Read features from cache file: bow_features.pkl


In [17]:
train_X.shape

(25000, 5000)

In [18]:
25000/5000

5.0

Por cada palabra en nuestra representación de bag of words tenemos 5 observaciones es por esto que puede haber una ganancia para los modelos que tienen menos parámetros. 

## Modelando los datos

Antes de modelar vamos a usar pandas para almacenar los datos que por el momento estan como listas. 

In [19]:
import pandas as pd

# Earlier we shuffled the training dataset so to make things simple we can just assign
# the first 10 000 reviews to the validation set and use the remaining reviews for training.
val_X = pd.DataFrame(train_X[:10000])
train_X = pd.DataFrame(train_X[10000:])

val_y = pd.DataFrame(train_y[:10000])
train_y = pd.DataFrame(train_y[10000:])


In [20]:
val_X = val_X.to_numpy()
train_X = train_X.to_numpy()

val_y = val_y.to_numpy()
train_y = train_y.to_numpy()


In [21]:
train_y = train_y.flatten()
val_y = val_y.flatten()

In [25]:
val_y.shape

(10000,)

### Regresión Logística (Sin regularización)

In [36]:

from sklearn.metrics import roc_auc_score
from sklearn.metrics import accuracy_score


In [37]:
from sklearn.linear_model import LogisticRegression
clf = LogisticRegression(random_state=42, max_iter=1000, penalty='none').fit(train_X, train_y)
probs = clf.predict_proba(val_X)
probs = probs[:,1].flatten()
auc = roc_auc_score(val_y, probs)
print('AUC: %.3f' % auc)
y_pred = clf.predict(val_X)
print('Accuracy %.3f' % accuracy_score(val_y, y_pred)) 

AUC: 0.872
Accuracy 0.829


### Análisis discriminante lineal 

In [38]:
from sklearn.discriminant_analysis import LinearDiscriminantAnalysis
clf = LinearDiscriminantAnalysis()
clf.fit(train_X, train_y)

LinearDiscriminantAnalysis()

El anàlisis discriminante no es escalable ya que al calcular $(K-1)\times(p+1)$ parametros y al tener que calcular la inversa de la matriz de varianzas covarianzas con un orden de complejidad $O(n^3)$. En la siguiente referencia menciona detalles de los cálculos para estimar la matriz de varianzas-covarianzas. Otro problema es la hipótesis de normalidad que no se cumple. 

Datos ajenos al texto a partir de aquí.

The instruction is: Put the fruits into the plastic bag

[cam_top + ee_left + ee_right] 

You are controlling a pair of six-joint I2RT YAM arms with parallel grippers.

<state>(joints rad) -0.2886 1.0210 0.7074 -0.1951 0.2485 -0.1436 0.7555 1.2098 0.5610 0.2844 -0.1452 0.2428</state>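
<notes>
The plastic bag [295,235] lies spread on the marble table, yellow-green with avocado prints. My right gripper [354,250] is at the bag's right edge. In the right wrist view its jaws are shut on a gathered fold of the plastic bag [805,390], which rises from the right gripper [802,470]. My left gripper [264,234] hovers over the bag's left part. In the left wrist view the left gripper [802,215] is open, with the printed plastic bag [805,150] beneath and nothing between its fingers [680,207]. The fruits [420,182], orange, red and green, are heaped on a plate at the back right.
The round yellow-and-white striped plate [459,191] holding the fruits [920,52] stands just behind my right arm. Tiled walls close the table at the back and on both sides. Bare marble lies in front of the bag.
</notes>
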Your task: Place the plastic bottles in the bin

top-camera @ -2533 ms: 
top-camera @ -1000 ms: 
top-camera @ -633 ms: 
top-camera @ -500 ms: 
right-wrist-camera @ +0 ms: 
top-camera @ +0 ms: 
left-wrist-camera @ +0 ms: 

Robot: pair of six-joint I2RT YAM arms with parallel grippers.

https://stats.stackexchange.com/questions/90615/estimating-the-covariance-matrix-in-linear-discriminant-analysis

A continuación calcularemos el área bajo la curva roc.

In [40]:
probs = clf.predict_proba(val_X)
probs = probs[:,1].flatten()
auc = roc_auc_score(val_y, probs)
print('AUC: %.3f' % auc)
y_pred = clf.predict(val_X)
print('Accuracy %.3f' % accuracy_score(val_y, y_pred)) 

AUC: 0.885
Accuracy 0.813


### Naive Bayes 

Usaremos una versión de Naive-Bayes denominada Bernoulli Naive-Bayes. Las siguientes son buenas referencias.

https://scikit-learn.org/stable/modules/naive_bayes.html

https://scikit-learn.org/stable/modules/generated/sklearn.naive_bayes.BernoulliNB.html

In [41]:
from sklearn.naive_bayes import BernoulliNB
clf = BernoulliNB()
clf.fit(train_X, train_y)

BernoulliNB()

In [42]:
probs = clf.predict_proba(val_X)
probs = probs[:,1].flatten()
auc = roc_auc_score(val_y, probs)
print('AUC: %.3f' % auc)
y_pred = clf.predict(val_X)
print('Accuracy %.3f' % accuracy_score(val_y, y_pred)) 

AUC: 0.916
Accuracy 0.843


## Conclusiones 

* El mejor método resulta ser el Bernoulli Naive-Bayes que asume que los predictores son booleanos con lo que este mètodo saca ventaja de las peculiaridades del dataset, a pesar que tiene apenas un parámetro menos que la regresión logistica. 

* Se puede sacar màs ventaja de estos mètodos usando otra reprensentación como tf-idf la cual puede reducir la dimensionalidad del espacio de predictores.

* Una ventaja del Bernoulli Naive-Bayes es que al tener pocos parámetros puede representar una mejora al costo de ponerlo en producción en la nube ya que ocupa menos memoria.